YOUR OBJECTIVE = What you write should be the line containing "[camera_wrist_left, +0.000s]" followed by every line after it to the end of the listing, exactly as given, and nothing more.

[[ SUPPLIED MATERIAL open ]]

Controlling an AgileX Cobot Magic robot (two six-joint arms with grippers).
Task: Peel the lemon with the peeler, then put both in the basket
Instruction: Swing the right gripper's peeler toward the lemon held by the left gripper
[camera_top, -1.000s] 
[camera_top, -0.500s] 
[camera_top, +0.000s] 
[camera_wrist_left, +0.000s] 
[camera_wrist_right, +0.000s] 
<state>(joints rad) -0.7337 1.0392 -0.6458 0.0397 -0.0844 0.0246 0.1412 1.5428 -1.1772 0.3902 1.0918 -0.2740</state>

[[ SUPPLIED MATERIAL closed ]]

COMPLETED EXERCISE =
[camera_wrist_left, +0.000s] 
[camera_wrist_right, +0.000s] 
<state>(joints rad) -0.7337 1.0392 -0.6458 0.0397 -0.0844 0.0246 0.1412 1.5428 -1.1772 0.3902 1.0918 -0.2740</state>

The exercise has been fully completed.